Heavy snow and howling winds upended holiday plans for millions at one of the busiest times of the year, just days before Christmas, as a huge cold front swept down from the Arctic and took freezing hold of much of the nation, including normally temperate southern states.
Temperatures plunged below -40 degrees Fahrenheit (-40 Celsius) in some locations, with a staggering 240 million people -- some 72 per cent of the US population -- under winter weather warnings or advisories, according to the National Weather Service.
"Winter weather hazards remain in effect from the Canadian border south to the Rio Grande (border river with Mexico), Gulf Coast and central Florida Peninsula while spanning from the Pacific Northwest to the Eastern Seaboard," the NWS said in a report early Friday.
The warnings appear to be one of the most sweeping sets of US winter weather advisories ever.
Meteorologists said it was so cold in places -- 10 degrees Fahrenheit was recorded Friday in normally mild Dallas, Texas -- that anyone venturing outside risked frostbite within minutes.
The biting cold is an immediate concern for more than one million customers, mainly in the US south and east, who were without power as of Friday morning, according to electricity tracker poweroutage.us.
Road conditions remained treacherous, even as 100 million people were expected to take to the roads, according to the American Automobile Association.

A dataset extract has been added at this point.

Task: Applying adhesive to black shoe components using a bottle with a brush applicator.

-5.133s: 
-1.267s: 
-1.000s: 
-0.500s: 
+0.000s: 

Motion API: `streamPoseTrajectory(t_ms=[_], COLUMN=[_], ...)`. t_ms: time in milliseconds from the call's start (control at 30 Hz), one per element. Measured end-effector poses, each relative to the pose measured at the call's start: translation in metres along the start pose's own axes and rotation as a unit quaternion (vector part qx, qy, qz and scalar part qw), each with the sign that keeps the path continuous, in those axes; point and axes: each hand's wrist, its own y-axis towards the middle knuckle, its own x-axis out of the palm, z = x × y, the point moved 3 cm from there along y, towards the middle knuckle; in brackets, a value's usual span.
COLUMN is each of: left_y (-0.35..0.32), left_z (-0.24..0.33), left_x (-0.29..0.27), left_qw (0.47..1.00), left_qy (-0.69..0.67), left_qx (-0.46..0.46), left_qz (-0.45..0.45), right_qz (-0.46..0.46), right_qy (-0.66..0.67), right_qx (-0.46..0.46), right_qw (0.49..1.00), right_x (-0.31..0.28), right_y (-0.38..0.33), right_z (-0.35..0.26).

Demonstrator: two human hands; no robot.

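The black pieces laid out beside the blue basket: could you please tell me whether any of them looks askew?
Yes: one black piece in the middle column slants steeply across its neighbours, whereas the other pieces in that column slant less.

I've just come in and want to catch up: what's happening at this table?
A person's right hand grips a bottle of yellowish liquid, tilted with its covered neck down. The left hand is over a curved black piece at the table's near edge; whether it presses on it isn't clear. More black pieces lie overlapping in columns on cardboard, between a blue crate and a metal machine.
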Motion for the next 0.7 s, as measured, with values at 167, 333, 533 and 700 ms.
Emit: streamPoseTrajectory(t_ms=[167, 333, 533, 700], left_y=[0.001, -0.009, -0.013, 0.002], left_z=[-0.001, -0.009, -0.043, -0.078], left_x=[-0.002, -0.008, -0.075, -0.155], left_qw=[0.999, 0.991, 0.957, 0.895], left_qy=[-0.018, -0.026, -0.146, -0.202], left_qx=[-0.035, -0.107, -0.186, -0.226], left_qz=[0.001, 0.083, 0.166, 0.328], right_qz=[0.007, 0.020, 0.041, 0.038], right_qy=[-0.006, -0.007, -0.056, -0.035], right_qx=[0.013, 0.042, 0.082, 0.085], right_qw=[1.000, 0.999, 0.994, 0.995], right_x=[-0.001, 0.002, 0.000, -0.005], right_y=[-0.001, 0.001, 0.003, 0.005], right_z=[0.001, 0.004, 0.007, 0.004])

Transportation departments in North and South Dakota, Oklahoma, Iowa and elsewhere reported near-zero visibility, ice-covered roads and blizzard conditions, and strongly urged residents to stay home.
Two traffic fatalities were reported in Oklahoma Thursday, while the Weather Channel quoted the Kansas Highway Patrol saying three people died in road accidents in that Midwestern state, with weather considered a contributing factor.
Air travel chaos
More than 3,520 US flights were already cancelled Friday and another 1,900 delayed, according to tracking website Flight Aware, many at international hubs New York, Seattle and Chicago's O'Hare.

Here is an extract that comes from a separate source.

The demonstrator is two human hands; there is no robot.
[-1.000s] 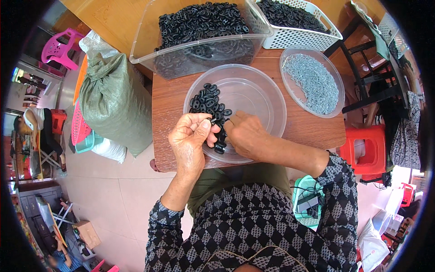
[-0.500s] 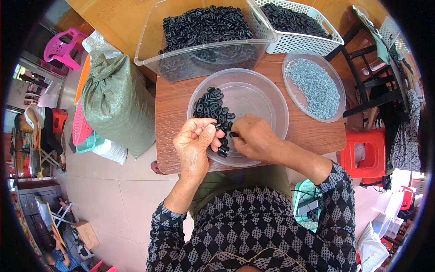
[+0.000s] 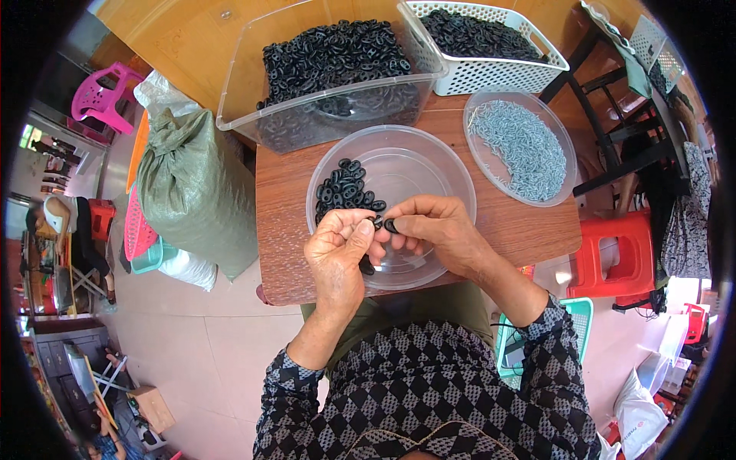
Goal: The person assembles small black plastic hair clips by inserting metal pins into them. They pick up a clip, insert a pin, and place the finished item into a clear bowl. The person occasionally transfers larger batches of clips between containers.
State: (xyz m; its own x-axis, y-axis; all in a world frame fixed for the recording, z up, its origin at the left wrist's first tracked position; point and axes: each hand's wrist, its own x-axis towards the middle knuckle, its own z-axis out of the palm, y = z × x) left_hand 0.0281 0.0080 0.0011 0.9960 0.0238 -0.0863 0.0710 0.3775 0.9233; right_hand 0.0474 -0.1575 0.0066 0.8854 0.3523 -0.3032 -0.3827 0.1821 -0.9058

US Transportation Secretary Pete Buttigieg warned that holiday travel was being severely impacted.
"To say we have the opposite of cooperative weather would be an understatement," he told MSNBC, noting that some 10 percent of US commercial flights had been cancelled Thursday, a move that will have severe knock-on effects for travel.
The I-90, a major highway running across the north was shuttered in South Dakota, with officials saying it would not reopen until later Friday.

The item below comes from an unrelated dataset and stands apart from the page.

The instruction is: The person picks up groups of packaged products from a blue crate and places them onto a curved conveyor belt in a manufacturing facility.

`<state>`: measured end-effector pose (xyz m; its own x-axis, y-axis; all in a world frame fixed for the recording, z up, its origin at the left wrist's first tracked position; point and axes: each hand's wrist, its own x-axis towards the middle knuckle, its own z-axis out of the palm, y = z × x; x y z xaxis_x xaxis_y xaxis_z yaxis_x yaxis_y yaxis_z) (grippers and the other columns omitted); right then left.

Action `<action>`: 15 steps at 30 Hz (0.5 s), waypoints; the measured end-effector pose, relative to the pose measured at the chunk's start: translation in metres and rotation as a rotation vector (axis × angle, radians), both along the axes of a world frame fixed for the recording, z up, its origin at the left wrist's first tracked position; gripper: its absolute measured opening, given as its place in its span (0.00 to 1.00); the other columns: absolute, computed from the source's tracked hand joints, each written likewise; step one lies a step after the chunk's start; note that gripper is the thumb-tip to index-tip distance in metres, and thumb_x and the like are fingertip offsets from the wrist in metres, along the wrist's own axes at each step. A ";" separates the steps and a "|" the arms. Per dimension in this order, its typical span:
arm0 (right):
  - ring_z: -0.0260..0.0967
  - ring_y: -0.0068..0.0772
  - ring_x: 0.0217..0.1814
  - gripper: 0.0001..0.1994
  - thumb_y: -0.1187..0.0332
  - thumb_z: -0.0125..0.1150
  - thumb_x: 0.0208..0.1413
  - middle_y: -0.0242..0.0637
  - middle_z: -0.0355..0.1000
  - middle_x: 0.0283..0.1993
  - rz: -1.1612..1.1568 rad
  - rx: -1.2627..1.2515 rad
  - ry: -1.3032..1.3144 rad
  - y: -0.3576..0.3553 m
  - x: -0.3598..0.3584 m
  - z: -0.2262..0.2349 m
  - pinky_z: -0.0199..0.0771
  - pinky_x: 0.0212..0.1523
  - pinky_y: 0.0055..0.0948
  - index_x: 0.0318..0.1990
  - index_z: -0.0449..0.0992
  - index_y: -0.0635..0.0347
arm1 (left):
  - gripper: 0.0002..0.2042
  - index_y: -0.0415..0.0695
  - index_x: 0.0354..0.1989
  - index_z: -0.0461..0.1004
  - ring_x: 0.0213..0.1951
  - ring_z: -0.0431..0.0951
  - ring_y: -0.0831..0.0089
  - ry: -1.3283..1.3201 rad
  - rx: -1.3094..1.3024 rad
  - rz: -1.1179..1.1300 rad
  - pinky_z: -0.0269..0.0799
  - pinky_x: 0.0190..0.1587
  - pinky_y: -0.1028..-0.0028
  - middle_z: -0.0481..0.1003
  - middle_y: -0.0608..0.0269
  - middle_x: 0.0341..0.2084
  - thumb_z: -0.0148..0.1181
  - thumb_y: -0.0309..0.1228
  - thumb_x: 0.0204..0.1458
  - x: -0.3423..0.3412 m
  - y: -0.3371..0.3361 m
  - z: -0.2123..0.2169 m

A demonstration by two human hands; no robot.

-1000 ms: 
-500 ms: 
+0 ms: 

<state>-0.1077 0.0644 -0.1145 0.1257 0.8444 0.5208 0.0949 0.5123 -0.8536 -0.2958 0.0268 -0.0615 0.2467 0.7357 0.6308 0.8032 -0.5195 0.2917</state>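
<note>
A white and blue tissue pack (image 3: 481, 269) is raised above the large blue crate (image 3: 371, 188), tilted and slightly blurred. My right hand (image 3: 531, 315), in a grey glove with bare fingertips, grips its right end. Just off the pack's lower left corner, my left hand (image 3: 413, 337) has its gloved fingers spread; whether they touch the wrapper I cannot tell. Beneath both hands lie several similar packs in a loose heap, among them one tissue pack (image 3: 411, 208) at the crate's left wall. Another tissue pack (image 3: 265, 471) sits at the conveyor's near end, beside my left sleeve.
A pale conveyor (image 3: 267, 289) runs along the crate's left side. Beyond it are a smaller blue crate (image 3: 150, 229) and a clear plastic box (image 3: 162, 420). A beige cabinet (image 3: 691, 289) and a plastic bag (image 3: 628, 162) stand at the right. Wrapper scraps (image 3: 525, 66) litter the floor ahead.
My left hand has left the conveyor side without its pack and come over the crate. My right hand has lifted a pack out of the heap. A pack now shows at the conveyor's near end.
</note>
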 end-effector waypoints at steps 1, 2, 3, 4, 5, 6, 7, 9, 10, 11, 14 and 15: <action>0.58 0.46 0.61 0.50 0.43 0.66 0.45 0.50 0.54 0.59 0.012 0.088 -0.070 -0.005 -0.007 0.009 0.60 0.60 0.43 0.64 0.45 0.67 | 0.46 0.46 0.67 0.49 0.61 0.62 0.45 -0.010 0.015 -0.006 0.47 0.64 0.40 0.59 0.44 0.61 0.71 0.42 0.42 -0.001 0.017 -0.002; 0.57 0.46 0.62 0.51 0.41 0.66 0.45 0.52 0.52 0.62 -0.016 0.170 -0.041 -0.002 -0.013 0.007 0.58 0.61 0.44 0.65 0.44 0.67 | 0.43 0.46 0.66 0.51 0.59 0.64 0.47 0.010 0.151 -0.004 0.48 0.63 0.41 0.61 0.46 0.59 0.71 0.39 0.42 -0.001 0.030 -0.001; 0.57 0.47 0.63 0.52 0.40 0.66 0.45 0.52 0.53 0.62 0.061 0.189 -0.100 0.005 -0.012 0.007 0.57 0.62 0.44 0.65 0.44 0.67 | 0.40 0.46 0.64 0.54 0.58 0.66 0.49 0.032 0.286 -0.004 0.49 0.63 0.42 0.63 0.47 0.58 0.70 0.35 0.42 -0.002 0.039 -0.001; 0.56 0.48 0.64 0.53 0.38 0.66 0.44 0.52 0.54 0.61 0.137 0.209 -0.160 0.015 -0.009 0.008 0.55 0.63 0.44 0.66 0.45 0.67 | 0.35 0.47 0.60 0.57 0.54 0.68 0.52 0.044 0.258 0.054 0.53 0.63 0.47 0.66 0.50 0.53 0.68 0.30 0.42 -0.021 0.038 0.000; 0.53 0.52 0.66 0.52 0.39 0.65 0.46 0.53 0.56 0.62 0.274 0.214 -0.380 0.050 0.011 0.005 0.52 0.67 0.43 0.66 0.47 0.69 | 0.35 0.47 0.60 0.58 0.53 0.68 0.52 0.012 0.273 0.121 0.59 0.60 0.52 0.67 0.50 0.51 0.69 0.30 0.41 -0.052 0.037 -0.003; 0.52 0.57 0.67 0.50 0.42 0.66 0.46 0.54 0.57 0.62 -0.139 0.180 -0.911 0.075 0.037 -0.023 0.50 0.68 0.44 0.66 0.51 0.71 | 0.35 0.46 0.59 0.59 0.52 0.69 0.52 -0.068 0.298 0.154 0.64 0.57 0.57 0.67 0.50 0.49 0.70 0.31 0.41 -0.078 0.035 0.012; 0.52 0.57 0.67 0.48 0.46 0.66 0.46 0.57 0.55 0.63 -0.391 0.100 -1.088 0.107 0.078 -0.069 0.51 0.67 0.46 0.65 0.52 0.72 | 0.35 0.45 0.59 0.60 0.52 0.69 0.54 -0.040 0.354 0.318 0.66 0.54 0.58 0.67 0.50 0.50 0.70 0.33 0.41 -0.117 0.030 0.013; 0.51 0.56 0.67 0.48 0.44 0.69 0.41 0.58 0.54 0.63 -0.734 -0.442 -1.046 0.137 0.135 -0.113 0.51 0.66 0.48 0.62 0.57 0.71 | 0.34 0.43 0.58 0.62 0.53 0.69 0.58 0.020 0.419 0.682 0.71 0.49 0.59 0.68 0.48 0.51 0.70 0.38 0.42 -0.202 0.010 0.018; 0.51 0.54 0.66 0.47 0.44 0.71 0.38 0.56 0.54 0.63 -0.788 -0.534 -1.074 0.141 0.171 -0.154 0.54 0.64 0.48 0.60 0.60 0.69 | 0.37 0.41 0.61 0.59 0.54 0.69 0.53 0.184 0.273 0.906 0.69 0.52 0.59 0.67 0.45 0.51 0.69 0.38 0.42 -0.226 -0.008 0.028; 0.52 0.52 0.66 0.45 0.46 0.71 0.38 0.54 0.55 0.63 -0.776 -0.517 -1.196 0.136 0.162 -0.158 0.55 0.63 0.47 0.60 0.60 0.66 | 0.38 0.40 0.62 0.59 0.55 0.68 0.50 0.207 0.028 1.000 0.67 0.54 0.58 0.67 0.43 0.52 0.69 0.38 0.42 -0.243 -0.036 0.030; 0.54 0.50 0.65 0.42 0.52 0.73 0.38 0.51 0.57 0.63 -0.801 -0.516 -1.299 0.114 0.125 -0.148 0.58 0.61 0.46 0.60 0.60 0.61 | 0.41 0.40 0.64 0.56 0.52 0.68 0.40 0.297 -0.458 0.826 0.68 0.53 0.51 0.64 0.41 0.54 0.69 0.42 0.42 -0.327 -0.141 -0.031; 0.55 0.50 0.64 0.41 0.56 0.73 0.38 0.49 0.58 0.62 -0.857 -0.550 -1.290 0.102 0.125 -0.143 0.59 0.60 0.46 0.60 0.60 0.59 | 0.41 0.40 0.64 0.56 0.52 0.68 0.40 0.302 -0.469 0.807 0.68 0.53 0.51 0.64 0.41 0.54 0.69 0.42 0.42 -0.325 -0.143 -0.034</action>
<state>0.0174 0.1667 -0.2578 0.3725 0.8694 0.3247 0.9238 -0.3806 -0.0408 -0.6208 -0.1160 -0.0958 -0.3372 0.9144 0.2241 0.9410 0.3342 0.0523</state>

"Crews are using all available resources from across the state to clean-up and restore travel," South Dakota Department of Transportation said.
"Multiple highways are currently listed as 'Road Impassable'... travel on the road segment is physically impossible due to widespread deep snow and drifts."
Holiday travel volumes are expected to be close to pre-pandemic levels, with the busiest day on Thursday, three days before Christmas.
AccuWeather forecasters have said the storm could rapidly strengthen into what is known as a "bomb cyclone" through a process called "bombogenesis," when the barometric pressure drops and a cold air mass collides with warm air.
Such extreme weather can be dangerous, said Rich Maliawco, lead forecaster for the National Weather Service in Glasgow, Montana, where wind chill plunged to a bone-crushing -60 Fahrenheit overnight.
"When it's this cold, anybody can run into trouble," Maliawco told AFP.
"With these kinds of wind chills, if you're not wearing those warm layers... unprotected skin can get frostbite in less than five minutes."
Conditions were cold enough for people to post videos of themselves carrying out the "boiling water challenge," where boiling water is thrown into the air and instantly freezes.
"We created our own cloud @ -17° F (-27° C) at the #Missoula International Airport," tweeted NWS Missoula in Montana.
In Minneapolis and Saint Paul, more than eight inches (20 centimeters) of snow accumulated over a 24-hour period, the NWS said in a Thursday update.
Farther east in Buffalo, New York, forecasters called it a "once-in-a-generation storm" with wind gusts of more than 65 miles (105 kilometers) per hour, wind chills as low as -10 to -20 F, and power outages.